Rua da Póvoa: O
"Vermelho" e os Ratos
Élio Freitas
Isto passou-se à volta de 1940, mais
ano menos ano. O nome do rapaz era Álvaro Fabiano, mas na Póvoa todos lhe
chamavam o "Vermelho". Nesse tempo, de dificuldades e de
racionamento, a malta nova tinha que ser muita fina para conseguir uns tostões
para a borga. Para o nosso "Vermelho" as coisas eram mais embaraçosas.
Lá em casa quem vestia as calças era a mãe, neste caso era uma saiona negra e
comprida que até servia de toalha quando a velha lavava a cara com a água das
lagoas da rua....Lá dinheiro tinha ela da venda do vinho e milho. Mas agarrar o
dinheiro da mãe, piava mais fino.
Para arranjar umas patacas
"Vermelho" tinha que surripiar um alqueire de milho às escondidas. E
quando a mãe descobria?
Imaginem o reboliço que ia lá pela
casa. Como não havia cofres nem bancos, a velha matriarca, assim como outros
lavradores, escondiam o dinheiro por muitos lugares da casa, porque se o
guardasse debaixo de colchão da cama, "Vermelho" e os irmãos
fácilmente o encontravam.
Um belo dia, "Vermelho"
andava na adega a lavar um tonel quando descobriu um rolo de notas metido num
buraco da parede. Foi como se lhe saísse a sorte grande. Só precisava de
arranjar uma maneira de ficar com a massa sem que a mãe suspeitasse dele.

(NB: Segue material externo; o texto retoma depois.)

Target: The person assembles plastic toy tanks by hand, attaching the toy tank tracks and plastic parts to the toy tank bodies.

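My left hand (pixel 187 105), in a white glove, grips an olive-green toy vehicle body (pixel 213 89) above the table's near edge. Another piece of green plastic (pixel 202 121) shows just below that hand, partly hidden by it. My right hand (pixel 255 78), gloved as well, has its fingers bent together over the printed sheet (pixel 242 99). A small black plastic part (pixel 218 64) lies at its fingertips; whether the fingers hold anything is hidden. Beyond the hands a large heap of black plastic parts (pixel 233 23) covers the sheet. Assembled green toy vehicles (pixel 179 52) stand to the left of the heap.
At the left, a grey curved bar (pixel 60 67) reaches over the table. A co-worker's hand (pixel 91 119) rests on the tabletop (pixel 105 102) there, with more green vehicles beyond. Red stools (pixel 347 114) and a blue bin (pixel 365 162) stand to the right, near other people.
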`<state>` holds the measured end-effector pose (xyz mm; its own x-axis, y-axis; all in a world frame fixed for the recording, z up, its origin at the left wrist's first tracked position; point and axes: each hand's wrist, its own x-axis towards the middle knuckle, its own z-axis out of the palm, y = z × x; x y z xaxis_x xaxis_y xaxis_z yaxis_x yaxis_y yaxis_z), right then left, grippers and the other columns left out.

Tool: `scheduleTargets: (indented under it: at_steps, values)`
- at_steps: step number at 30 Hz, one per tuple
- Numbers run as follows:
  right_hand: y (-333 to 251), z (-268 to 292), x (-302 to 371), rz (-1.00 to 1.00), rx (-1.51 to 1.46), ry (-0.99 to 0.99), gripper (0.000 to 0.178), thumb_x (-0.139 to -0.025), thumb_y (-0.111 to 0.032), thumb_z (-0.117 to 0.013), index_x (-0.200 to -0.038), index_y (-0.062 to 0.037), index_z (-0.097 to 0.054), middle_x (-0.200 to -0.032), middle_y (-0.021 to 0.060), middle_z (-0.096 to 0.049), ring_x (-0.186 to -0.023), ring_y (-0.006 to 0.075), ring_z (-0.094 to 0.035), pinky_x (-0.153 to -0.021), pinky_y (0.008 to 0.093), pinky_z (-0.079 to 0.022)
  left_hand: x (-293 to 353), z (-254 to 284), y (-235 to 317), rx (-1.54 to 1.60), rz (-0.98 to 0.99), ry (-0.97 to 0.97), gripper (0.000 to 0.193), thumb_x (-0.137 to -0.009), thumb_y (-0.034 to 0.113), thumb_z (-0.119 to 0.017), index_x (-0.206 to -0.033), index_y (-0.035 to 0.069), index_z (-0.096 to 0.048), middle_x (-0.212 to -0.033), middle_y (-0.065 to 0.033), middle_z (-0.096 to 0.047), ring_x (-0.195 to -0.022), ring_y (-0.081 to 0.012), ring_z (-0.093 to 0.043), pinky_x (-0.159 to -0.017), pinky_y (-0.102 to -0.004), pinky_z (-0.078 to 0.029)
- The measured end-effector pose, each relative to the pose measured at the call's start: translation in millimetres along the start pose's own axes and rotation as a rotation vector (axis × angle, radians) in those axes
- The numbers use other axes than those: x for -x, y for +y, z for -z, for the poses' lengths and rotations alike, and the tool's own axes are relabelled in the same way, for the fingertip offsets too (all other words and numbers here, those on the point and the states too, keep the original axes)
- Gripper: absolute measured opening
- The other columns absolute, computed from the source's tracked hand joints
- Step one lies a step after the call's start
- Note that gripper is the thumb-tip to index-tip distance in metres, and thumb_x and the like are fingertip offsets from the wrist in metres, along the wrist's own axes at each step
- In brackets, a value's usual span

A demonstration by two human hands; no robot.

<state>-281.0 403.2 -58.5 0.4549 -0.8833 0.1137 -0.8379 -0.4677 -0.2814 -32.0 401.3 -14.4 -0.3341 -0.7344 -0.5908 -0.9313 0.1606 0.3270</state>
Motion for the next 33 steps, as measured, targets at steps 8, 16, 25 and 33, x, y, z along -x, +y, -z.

Nessa noite "Vermelho" nem
dormiu com o entusiasmo e a expectativa da sua descoberta. De manhã, muito
cedo, foi à adega, tirou todas as notas com muito cuidado e rasgou duas aos
bocadinhos que deixou cair no chão mesmo por baixo do buraco. O resto das notas
foram para o bolso. Depois, era só esperar.
Lá pela hora da sesta começou uma
gritaria medonha. A velha, com voz alta que se podia ouvir lá fora, dizia:
"Ai os diabos dos ratos que comeram o meu dinheirinho". E o nosso
Vermelho, a fingir uma expressão de surpresa, quase não se podia conter com
tanta alegria e emoção – desta vez conseguira ser mais fino do que a velhota
avarenta.
Vermelho e os amigos tiveram borga,
enquanto durou “o dinheiro que os ratos não comeram.